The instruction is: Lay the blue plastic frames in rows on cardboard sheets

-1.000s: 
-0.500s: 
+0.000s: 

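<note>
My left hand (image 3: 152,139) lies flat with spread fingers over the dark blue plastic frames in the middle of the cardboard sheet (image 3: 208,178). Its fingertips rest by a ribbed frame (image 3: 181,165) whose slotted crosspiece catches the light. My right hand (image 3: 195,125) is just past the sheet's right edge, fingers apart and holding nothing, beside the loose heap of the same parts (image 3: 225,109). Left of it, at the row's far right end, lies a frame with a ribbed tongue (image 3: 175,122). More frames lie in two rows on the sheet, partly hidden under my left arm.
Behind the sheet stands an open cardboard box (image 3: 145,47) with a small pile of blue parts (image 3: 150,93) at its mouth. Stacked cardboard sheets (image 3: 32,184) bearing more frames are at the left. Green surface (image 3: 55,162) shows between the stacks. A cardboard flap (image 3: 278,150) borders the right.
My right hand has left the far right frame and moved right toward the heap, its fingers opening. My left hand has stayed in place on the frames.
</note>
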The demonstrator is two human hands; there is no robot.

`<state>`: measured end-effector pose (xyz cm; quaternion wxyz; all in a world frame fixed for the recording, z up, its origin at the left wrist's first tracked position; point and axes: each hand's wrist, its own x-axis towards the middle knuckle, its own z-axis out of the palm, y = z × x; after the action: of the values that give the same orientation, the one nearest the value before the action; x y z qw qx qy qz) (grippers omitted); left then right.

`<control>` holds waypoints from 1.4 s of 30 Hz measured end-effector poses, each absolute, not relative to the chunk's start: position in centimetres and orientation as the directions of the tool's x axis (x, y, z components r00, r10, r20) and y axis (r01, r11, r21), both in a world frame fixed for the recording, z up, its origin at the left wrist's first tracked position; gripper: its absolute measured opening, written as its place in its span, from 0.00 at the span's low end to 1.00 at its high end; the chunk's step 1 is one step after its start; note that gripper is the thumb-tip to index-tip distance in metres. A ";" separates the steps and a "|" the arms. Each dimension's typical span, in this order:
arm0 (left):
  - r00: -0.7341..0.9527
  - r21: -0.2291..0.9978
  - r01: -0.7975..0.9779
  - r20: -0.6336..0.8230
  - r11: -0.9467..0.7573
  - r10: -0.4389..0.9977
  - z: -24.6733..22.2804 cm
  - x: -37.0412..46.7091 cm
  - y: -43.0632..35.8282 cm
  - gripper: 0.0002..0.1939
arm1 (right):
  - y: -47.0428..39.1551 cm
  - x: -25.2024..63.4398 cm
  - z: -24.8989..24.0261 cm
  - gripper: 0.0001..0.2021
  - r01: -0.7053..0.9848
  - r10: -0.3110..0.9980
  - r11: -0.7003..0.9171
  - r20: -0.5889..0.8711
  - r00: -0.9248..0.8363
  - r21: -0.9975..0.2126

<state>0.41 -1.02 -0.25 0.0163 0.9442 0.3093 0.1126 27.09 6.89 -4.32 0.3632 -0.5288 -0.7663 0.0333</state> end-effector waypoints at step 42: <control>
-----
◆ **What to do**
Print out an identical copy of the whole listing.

◆ **Reply**
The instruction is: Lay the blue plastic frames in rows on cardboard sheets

-1.000s: 
-0.500s: 
+0.000s: 

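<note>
My left hand (image 3: 152,139) lies flat with spread fingers over the dark blue plastic frames in the middle of the cardboard sheet (image 3: 208,178). Its fingertips rest by a ribbed frame (image 3: 181,165) whose slotted crosspiece catches the light. My right hand (image 3: 195,125) is just past the sheet's right edge, fingers apart and holding nothing, beside the loose heap of the same parts (image 3: 225,109). Left of it, at the row's far right end, lies a frame with a ribbed tongue (image 3: 175,122). More frames lie in two rows on the sheet, partly hidden under my left arm.
Behind the sheet stands an open cardboard box (image 3: 145,47) with a small pile of blue parts (image 3: 150,93) at its mouth. Stacked cardboard sheets (image 3: 32,184) bearing more frames are at the left. Green surface (image 3: 55,162) shows between the stacks. A cardboard flap (image 3: 278,150) borders the right.
My right hand has left the far right frame and moved right toward the heap, its fingers opening. My left hand has stayed in place on the frames.
</note>
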The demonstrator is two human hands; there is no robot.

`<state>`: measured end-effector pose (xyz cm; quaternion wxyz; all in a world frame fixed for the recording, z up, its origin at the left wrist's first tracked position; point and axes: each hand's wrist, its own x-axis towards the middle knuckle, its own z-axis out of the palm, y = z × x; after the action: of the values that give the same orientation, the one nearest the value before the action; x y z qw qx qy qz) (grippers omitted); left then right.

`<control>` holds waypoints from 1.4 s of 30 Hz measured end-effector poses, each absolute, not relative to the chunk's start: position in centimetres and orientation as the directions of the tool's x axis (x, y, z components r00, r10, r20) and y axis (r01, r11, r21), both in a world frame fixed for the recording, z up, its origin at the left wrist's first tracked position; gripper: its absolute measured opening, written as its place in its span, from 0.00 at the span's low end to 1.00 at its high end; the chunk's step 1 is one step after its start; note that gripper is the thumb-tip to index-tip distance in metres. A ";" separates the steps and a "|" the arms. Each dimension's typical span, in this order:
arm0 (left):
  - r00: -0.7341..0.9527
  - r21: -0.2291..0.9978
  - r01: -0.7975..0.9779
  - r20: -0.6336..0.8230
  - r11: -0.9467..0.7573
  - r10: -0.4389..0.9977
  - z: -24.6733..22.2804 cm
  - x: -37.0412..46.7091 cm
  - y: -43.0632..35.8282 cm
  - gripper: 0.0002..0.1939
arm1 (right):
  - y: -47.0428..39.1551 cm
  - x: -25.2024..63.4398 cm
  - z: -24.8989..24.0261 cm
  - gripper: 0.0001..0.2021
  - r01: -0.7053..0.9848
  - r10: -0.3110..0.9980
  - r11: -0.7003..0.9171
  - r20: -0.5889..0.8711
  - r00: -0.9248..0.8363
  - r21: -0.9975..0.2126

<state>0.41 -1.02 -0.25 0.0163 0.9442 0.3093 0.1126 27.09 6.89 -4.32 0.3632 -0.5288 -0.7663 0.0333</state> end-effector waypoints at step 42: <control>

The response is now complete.